**EXERCISE:** The reply to the records below should contain exactly the lines from the line with "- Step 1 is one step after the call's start" through the line with "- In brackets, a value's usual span", and nothing besides.
SUPPLIED RECORDS START
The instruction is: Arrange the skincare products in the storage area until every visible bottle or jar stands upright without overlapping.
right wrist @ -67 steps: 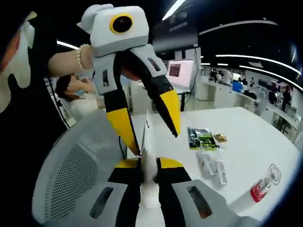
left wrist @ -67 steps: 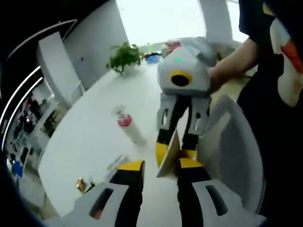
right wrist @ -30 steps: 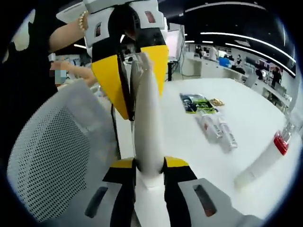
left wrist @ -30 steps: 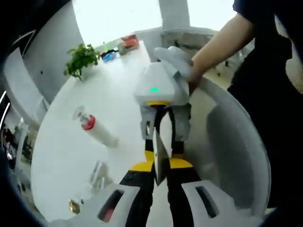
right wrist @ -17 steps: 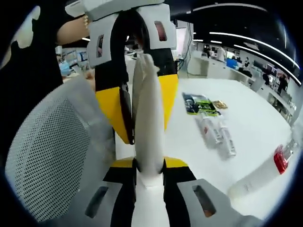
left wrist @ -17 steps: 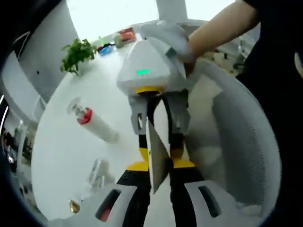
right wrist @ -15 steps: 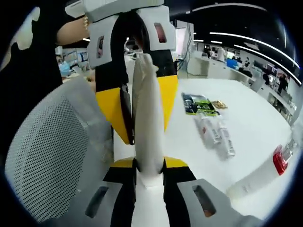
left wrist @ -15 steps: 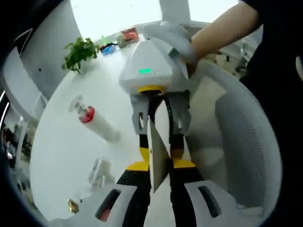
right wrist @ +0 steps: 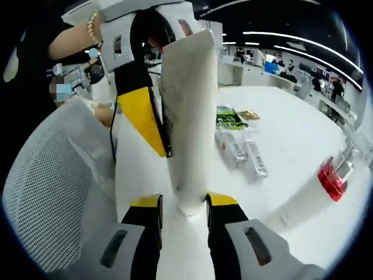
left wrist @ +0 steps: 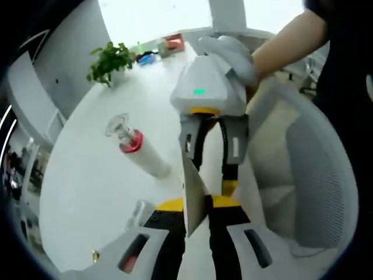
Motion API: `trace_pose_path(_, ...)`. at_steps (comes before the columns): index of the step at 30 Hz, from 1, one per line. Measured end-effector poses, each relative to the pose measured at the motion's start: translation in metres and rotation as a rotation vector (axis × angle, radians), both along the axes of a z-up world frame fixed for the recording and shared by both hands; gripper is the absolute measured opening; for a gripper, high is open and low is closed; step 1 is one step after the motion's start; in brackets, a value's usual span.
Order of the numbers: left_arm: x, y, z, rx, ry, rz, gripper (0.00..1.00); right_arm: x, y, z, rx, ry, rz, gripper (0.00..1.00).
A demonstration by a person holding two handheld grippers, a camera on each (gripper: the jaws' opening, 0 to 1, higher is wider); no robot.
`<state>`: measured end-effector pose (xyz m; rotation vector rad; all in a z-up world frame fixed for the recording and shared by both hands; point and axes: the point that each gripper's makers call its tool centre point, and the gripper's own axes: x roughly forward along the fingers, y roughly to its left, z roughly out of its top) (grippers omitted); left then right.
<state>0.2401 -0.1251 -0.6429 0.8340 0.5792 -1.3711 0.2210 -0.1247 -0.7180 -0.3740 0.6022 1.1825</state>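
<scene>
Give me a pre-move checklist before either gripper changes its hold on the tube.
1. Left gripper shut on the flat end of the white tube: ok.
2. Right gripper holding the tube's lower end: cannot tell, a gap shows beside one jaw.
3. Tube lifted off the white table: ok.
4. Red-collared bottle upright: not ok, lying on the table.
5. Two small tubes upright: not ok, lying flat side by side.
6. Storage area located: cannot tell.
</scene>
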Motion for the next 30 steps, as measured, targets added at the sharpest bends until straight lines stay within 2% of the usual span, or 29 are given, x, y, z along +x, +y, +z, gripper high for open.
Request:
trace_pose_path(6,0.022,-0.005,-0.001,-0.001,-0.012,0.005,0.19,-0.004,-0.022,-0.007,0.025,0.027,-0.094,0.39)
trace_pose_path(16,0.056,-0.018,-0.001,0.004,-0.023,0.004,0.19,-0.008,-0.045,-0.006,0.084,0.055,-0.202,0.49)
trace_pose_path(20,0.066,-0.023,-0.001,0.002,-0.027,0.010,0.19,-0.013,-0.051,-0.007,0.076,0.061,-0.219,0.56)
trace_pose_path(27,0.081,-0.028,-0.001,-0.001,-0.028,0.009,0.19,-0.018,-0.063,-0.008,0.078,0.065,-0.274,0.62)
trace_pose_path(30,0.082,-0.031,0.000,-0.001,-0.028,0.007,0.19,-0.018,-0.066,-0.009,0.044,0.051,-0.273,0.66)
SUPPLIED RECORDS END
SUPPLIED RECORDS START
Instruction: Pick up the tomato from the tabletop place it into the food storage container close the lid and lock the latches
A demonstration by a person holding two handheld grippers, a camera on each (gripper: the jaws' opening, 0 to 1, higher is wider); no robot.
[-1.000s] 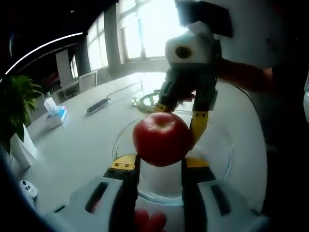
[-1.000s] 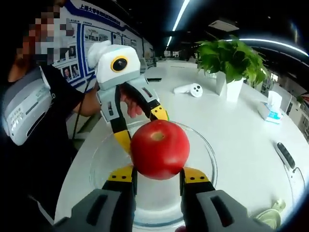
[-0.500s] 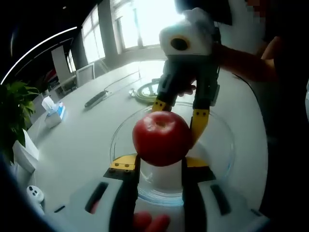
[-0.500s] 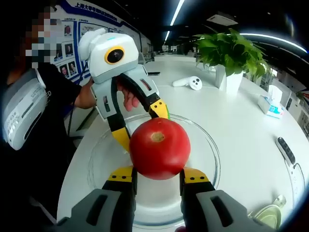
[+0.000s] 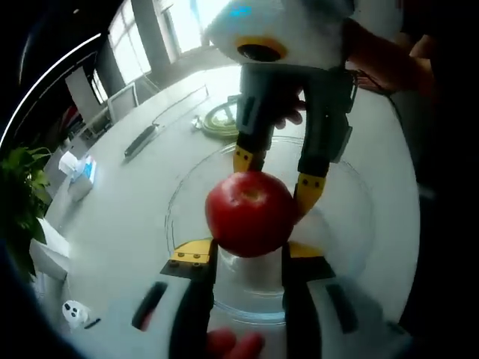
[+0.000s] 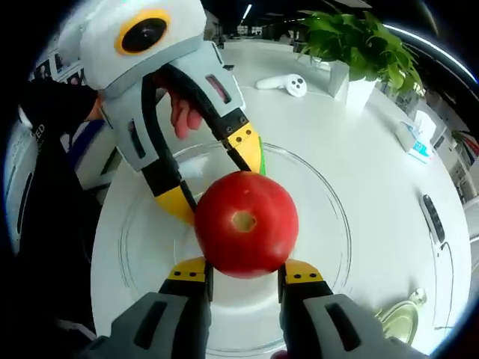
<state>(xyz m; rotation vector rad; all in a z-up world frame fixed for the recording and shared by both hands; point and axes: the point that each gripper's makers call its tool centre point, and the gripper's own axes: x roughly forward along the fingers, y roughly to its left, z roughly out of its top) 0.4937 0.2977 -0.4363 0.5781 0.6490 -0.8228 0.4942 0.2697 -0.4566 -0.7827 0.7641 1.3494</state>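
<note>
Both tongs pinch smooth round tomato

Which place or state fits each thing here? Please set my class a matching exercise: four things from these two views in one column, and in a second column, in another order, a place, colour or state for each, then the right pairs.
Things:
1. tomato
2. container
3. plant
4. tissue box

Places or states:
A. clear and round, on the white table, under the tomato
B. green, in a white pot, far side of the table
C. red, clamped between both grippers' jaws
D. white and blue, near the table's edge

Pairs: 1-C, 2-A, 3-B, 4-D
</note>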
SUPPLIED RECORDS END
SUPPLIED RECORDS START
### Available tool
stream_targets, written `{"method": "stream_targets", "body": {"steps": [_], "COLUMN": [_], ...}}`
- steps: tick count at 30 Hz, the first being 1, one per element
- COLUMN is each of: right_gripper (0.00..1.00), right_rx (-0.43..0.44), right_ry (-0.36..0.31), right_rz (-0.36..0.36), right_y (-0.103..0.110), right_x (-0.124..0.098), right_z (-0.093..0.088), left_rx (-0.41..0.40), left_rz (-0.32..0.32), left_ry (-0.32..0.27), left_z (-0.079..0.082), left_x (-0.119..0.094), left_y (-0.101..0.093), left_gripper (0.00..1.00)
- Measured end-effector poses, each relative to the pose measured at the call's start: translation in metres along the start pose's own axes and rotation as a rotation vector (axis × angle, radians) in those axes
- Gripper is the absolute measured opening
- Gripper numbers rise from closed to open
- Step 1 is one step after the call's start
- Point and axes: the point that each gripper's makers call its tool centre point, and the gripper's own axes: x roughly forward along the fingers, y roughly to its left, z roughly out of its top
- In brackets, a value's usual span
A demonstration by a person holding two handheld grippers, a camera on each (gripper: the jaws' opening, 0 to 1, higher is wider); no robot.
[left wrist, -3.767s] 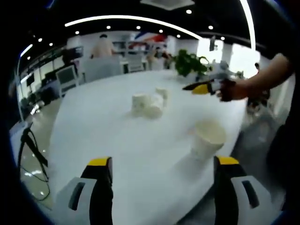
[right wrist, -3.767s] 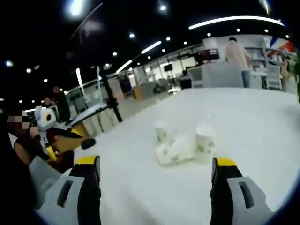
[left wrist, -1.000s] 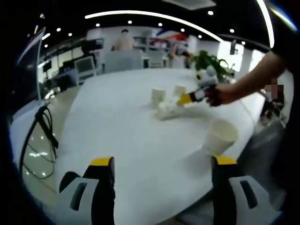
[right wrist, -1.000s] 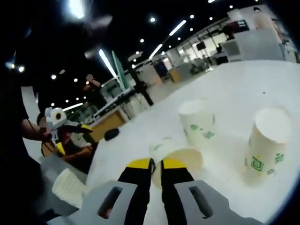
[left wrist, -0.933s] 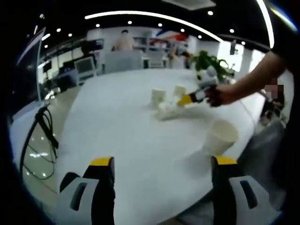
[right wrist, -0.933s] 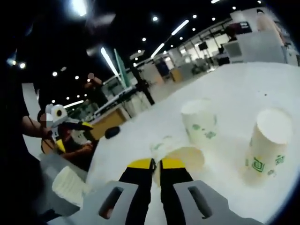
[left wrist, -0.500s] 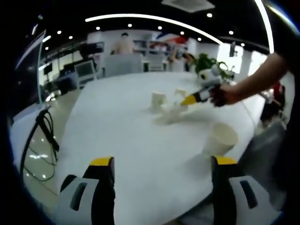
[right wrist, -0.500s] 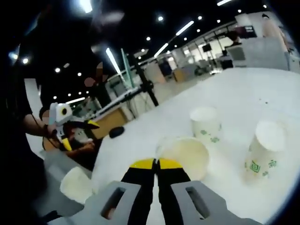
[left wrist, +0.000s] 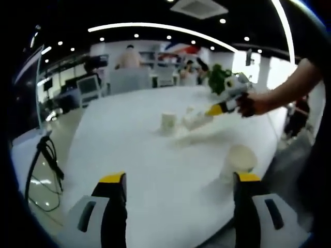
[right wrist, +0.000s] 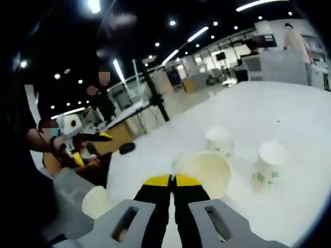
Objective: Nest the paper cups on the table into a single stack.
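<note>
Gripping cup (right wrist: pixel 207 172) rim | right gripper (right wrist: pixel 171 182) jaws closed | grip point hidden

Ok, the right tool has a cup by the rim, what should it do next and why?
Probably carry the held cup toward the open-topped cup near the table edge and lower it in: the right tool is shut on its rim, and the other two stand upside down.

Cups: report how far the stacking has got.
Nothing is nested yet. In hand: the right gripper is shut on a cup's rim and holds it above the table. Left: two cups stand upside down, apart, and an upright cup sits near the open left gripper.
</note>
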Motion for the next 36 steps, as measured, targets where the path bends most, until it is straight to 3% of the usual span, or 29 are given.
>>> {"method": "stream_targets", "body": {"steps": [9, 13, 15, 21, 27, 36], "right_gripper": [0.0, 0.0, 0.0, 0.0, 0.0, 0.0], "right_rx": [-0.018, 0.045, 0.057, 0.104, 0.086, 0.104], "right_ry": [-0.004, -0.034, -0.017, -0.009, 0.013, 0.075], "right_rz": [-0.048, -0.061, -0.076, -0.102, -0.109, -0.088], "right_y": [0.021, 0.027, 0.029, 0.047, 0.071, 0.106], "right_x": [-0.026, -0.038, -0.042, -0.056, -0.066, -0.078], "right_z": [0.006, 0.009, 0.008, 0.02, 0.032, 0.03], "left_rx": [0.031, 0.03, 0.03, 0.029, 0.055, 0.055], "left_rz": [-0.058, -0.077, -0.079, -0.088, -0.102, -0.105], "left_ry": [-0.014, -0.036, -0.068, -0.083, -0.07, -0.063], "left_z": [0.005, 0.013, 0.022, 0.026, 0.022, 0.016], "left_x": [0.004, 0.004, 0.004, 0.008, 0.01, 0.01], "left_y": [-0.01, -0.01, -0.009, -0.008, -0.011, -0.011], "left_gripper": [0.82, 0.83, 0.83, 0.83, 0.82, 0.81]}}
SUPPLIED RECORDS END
**EXERCISE RESULT:**
- Step 1 is one step after the call's start
- Point and axes: the point that each gripper's makers call its tool centre point, and the gripper's own axes: x roughly forward along the fingers, y roughly to its left, z roughly out of its top
- In brackets, a value's usual span

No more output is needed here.